北京大学出版社 Peking University Press
- Status: active
- Founded: 1902
- Country of origin: China
- Headquarters location: Beijing
- Distribution: Worldwide
- Publication types: Books, E-books, and Journals
- Owner: Peking University
- Official website: www.pup.cn

= Peking University Press =

Chinese state publishing house
Peking University Press (北京大學出版社 (北京大学出版社, Běijīng Dàxué Chūbǎnshè)), shortly PUP, is the publishing house of Peking University. Established in 1902, it was the first university press in China. PUP publishes a wide range of products, including university textbooks, reference books, academic works, and important ancient and rare books. Its publications cover many disciplines, from the humanities and social science, to natural science and information technology.

==History==
The predecessor of Peking University Press can be traced back to the Translation Bureau and Compilation Department of the Imperial University of Peking established in 1902. The Translation Bureau translated Western textbooks and other books, while the Compilation Department compiled Chinese textbooks. Translator and thinker Yan Fu once served as the general manager of the Translation Bureau.

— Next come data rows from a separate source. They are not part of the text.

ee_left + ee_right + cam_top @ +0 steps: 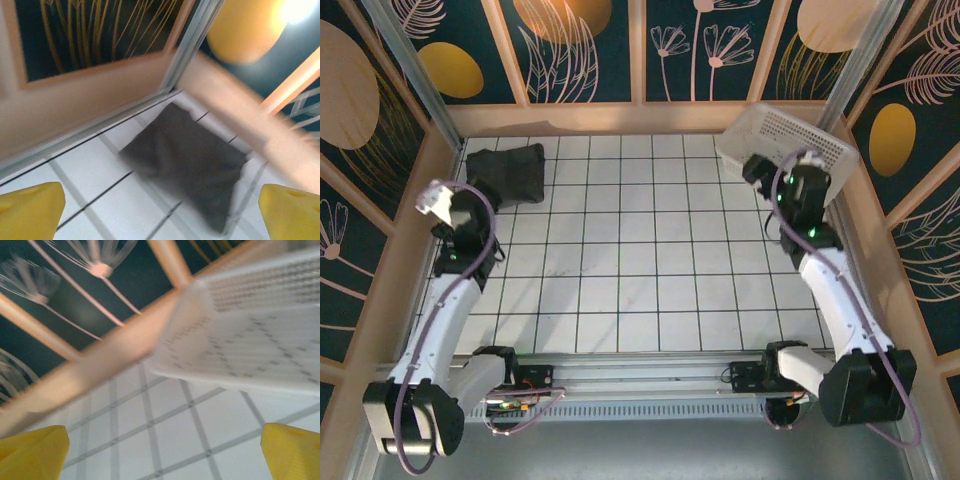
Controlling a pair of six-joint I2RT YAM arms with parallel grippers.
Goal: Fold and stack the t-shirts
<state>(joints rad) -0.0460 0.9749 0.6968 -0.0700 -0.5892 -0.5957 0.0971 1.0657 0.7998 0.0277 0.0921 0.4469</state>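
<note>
The folded dark t-shirt (508, 172) lies as a small rectangle in the far left corner of the tiled tabletop (640, 260), close to the wall. The left hand (162, 212) hangs just before it, fingers spread wide and holding nothing. The right hand (165, 452) is likewise spread and bare, facing the tilted white perforated basket (785, 140) in the far right corner.

Both arms — the left arm (442, 305) and the right arm (838, 290) — have white shells on the long links and black housings at the joints. A lilac cable (907, 400) loops along each. Small green lights (812, 232) glow near the wrists. The fingers (30, 210) are blunt yellow wedges.
</note>
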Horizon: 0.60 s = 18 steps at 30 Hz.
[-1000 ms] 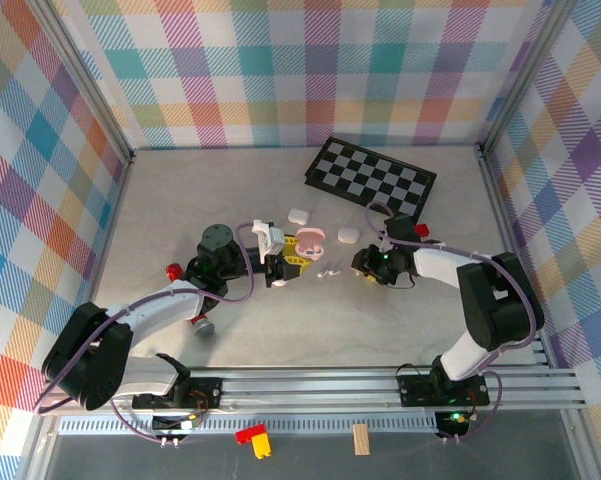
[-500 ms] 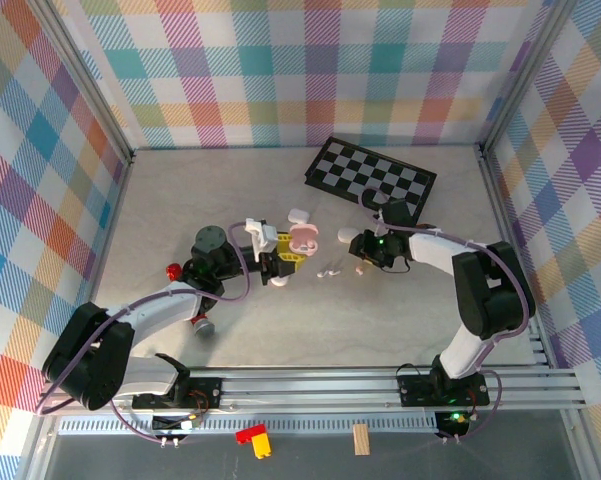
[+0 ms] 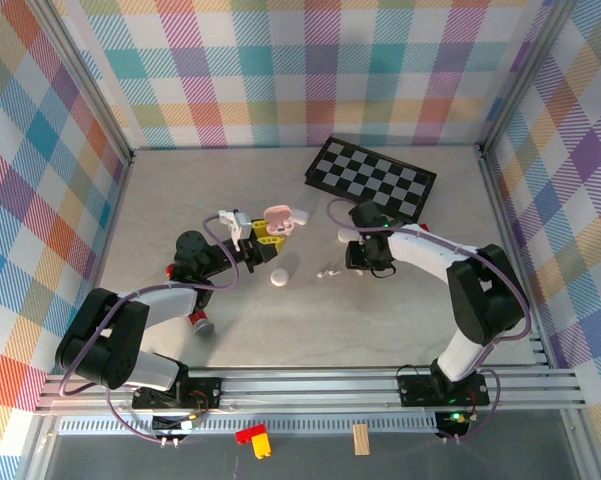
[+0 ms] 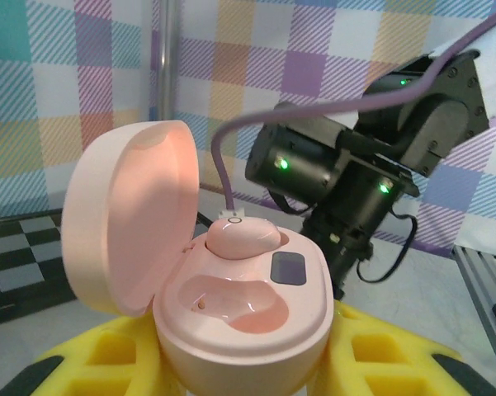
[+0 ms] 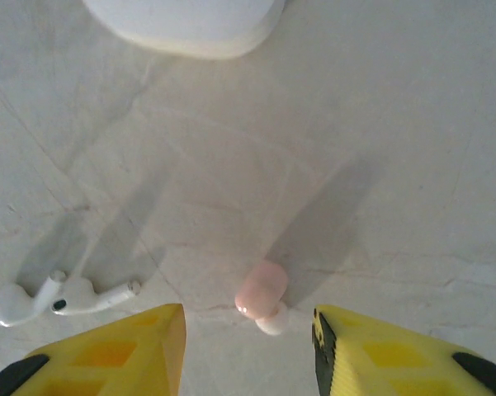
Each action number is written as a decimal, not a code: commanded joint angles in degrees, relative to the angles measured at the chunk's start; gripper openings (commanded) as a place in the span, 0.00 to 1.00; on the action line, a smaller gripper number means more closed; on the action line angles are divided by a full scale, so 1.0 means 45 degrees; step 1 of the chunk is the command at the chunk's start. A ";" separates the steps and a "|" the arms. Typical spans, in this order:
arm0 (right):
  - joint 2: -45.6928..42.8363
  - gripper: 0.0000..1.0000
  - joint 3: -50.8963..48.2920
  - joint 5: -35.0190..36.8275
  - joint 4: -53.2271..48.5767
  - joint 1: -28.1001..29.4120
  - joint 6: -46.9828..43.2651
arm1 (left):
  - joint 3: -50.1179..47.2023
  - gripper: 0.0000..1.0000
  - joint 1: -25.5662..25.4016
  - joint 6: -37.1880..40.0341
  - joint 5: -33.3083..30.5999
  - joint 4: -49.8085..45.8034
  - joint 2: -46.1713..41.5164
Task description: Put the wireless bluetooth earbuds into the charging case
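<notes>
My left gripper (image 4: 243, 367) is shut on an open pink charging case (image 4: 239, 318), its yellow fingers (image 4: 396, 355) on either side. One pink earbud (image 4: 241, 238) sits in the far slot, and the near slot is bare. From above, the case (image 3: 277, 217) hangs over the table's middle. My right gripper (image 5: 248, 346) is open and low over the table, with a loose pink earbud (image 5: 262, 295) lying between its fingers. Two white earbuds (image 5: 62, 299) lie to its left, and from above they (image 3: 328, 270) sit just left of the right gripper (image 3: 352, 258).
A white case (image 3: 280, 278) lies on the table below the pink one, and another white case (image 5: 190, 21) sits just ahead of the right gripper. A checkerboard (image 3: 370, 180) lies at the back. A red block (image 3: 172, 270) sits by the left arm.
My left gripper has carried the pink case back and to the left, uncovering a white case on the table. My right gripper has shifted left and back, close to the loose earbuds.
</notes>
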 commanded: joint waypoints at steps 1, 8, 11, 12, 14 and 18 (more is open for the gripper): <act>0.0755 0.45 0.0524 0.1274 -0.0934 0.0213 0.0147 | 0.0123 0.31 0.0117 -0.0011 0.0130 0.0454 -0.0396; 0.1665 0.37 0.0969 0.0861 -0.0610 0.0277 0.0226 | 0.0131 0.31 0.0116 0.0670 0.0150 -0.0704 -0.0939; 0.1853 0.34 0.1076 0.0842 -0.0600 0.0296 0.0090 | 0.0048 0.31 0.0116 0.0757 0.0130 -0.0792 -0.1001; 0.1854 0.32 0.1077 0.0822 -0.0572 0.0313 -0.0020 | 0.0048 0.31 0.0116 0.0745 0.0144 -0.0790 -0.1001; 0.1855 0.30 0.1060 0.0820 -0.0499 0.0335 -0.0365 | 0.0068 0.31 0.0116 0.0705 0.0183 -0.0797 -0.1021; 0.1854 0.27 0.1055 0.0599 -0.0283 0.0335 -0.1199 | 0.0141 0.31 0.0116 0.0703 0.0227 -0.0860 -0.0924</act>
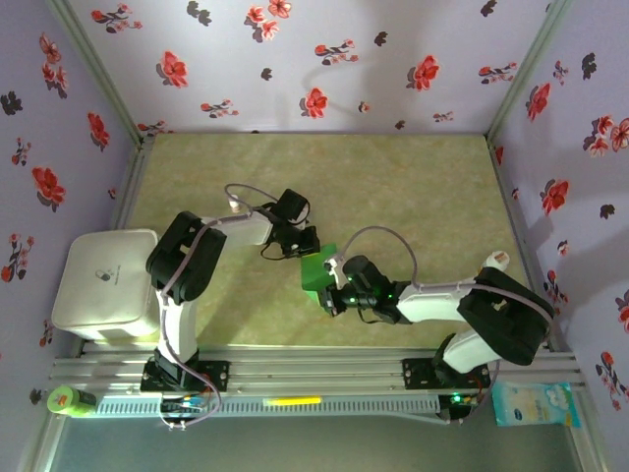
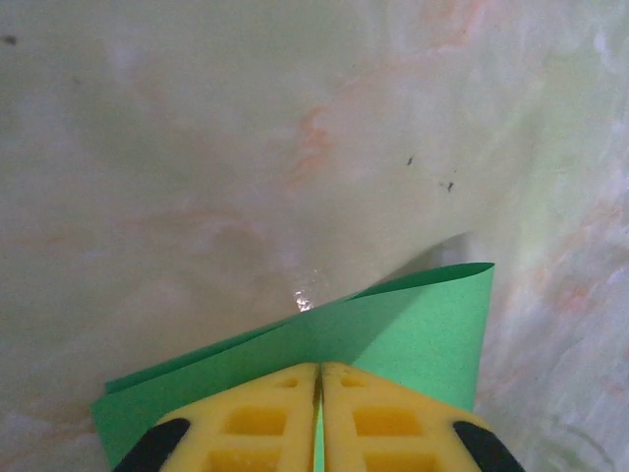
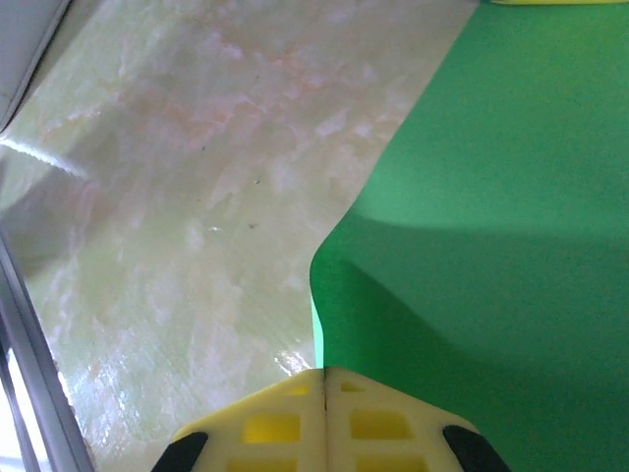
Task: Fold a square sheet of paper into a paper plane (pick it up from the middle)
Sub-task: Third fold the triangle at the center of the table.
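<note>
**Early stage of the paper-plane fold: sheet gripped from two sides**

The thin bright-green square sheet of paper [image 1: 316, 270] sits near the middle of the pale marbled table [image 1: 423, 187], between the two arms. The left fingers [image 2: 305, 393] are pressed together on one edge of it. There the sheet bends over itself in a loose curl, apparently uncreased, with a corner lifted off the table. The right fingers [image 3: 310, 393] are likewise closed, pinching the side nearer the arm bases, and the paper bows upward from them. Judged progress: the sheet is picked up and a first fold appears to be forming, but no sharp crease or pointed dart shape is visible. The centre crease, nose folds and wings seem left to do
</note>
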Robot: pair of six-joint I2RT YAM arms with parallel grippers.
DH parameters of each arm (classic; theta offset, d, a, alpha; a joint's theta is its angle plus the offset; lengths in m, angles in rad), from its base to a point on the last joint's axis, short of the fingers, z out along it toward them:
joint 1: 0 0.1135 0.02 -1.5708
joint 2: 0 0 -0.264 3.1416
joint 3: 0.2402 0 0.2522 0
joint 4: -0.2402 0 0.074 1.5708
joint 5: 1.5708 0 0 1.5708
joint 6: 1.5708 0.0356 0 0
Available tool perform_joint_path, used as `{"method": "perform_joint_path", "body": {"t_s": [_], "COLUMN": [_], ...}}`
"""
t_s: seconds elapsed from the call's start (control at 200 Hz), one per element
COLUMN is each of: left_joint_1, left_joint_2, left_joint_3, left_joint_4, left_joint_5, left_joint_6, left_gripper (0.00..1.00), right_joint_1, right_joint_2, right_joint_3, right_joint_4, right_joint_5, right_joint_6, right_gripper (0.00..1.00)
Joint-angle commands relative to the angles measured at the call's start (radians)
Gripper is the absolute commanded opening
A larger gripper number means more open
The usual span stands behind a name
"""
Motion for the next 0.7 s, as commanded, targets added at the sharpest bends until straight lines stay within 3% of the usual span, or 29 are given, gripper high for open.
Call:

In 1918, Peking University established a publishing department to publish university textbooks and academic works.

In 1952, according to the overall layout of the country, Peking University stopped publishing activities.

In 1979, after the period of reform and opening up started, with the approval of the government, Peking University Press resumed operation.

In December 2010, Peking University Press became registered as "Peking University Press Co., Ltd". In May of the same year, it was selected “The Most Influential Brand of English Educational Institutions”.

In late 2024, it was reported that PUP published 1,000 new titles with 4,000 reprints each year.

==Products==
Peking University Press publishes a wide range of products, including university textbooks, academic works, reference books, and important ancient and rare books, as well as academic journals, audio-visual and electronic products. The areas range from humanities, social sciences, to natural sciences and information technology. Among the current published products, textbooks account for 35%, academic works account for 45%, and general books account for 20%. The book reprint rate is 60%.

==International cooperation==
Peking University maintains cooperation with various other presses around the world. One such field of cooperation is copyright, with PUP ranking first in copyright transfer both to and from other countries.

On 25 November 2024, PUP signed an agreement with Brill, a world-renowned academic humanities publisher, to cooperate on a large collection of Confucian classics and commentaries, including 660 texts and around 200 million characters in Classical Chinese.